But please rule this out on your side to align with John so we could
proceed with this fix.

Thanks
Maciej

>   2. ice_add_xdp_frag() then returns 0 for size==0, so that page is
>      never attached to the xdp_buff/SKB. Nobody downstream will ever
>      call put_page() to balance the pagecnt_bias-- from step 1.
>   3. Your v3 in ice_put_rx_mbuf() correctly skips the page flip for
>      size==0, which closes the corruption window. But it does not
>      restore pagecnt_bias for that zero size buffer, so the page is
>      handed back to ice_reuse_rx_page() with a permanent deficit of 1.
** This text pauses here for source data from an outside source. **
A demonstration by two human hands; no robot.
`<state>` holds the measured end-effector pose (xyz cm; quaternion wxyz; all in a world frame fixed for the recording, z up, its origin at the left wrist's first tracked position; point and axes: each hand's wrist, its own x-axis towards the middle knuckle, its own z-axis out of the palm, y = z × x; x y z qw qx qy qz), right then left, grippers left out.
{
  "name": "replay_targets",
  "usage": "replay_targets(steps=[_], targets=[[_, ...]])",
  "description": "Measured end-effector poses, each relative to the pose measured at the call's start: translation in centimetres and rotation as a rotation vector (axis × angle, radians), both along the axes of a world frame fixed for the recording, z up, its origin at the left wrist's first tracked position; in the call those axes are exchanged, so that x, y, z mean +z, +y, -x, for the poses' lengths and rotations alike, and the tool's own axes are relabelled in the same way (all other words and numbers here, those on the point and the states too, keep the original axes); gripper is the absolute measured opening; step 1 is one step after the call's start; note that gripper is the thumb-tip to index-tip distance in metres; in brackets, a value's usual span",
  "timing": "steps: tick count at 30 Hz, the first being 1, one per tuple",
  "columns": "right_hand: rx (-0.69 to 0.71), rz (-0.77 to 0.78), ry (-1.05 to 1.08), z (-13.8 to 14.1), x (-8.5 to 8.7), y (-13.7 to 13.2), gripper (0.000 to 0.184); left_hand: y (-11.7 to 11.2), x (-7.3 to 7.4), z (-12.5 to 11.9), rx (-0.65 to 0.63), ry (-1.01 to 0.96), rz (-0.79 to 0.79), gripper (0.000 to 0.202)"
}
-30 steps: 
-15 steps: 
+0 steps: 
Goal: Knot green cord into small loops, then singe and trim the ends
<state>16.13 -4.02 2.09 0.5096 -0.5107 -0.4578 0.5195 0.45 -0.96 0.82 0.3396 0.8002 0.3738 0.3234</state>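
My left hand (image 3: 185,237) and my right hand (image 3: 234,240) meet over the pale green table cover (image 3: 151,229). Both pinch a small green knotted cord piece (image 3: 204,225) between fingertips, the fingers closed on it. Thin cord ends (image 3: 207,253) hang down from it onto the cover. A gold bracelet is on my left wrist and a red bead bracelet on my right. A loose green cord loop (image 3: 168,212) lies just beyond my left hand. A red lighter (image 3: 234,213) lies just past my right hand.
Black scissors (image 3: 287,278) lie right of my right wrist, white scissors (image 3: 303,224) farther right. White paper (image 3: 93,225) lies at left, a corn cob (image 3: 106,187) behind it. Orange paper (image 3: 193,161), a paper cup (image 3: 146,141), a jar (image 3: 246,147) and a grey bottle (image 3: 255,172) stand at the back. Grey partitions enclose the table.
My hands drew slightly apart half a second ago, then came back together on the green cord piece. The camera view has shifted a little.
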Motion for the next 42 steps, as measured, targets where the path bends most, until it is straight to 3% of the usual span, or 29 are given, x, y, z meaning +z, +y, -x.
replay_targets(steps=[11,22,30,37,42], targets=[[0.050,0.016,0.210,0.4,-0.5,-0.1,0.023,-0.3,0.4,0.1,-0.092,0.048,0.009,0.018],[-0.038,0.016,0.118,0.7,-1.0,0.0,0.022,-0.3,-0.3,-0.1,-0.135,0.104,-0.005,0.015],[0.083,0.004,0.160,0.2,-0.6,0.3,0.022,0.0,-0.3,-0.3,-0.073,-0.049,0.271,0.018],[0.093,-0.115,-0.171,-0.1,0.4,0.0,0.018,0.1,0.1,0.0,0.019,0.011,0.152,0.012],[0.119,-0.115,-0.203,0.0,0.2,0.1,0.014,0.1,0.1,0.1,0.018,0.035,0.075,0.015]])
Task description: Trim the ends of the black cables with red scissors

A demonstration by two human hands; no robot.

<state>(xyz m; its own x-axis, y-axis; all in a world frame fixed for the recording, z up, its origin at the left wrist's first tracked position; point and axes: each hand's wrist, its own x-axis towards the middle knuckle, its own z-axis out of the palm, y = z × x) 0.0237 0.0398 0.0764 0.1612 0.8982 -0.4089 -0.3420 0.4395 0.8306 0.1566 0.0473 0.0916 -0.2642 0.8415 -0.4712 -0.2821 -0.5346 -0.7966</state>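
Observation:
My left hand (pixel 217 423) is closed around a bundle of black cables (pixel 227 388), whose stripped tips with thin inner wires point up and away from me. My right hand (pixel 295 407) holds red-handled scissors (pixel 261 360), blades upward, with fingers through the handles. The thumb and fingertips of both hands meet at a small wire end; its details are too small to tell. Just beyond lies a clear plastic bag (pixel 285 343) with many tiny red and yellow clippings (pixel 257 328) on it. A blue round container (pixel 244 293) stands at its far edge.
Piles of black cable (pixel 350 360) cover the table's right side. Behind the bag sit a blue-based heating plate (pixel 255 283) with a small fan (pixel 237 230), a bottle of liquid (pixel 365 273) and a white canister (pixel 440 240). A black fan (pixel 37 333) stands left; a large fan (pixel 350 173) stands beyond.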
>   4. On the next reuse of that page with size > 0, pagecnt_bias drops
>      again. ice_can_reuse_rx_page() now sees pgcnt - bias == 2 and
>      drains via __page_frag_cache_drain(page, pagecnt_bias). Because
>      pagecnt_bias is one too low, the drain undershoots by 1: page
>      refcount stays at 2 instead of 1.
>   5. The SKB eventually releases its reference (refcount -> 1), but
>      nothing ever brings it to 0. The page is leaked.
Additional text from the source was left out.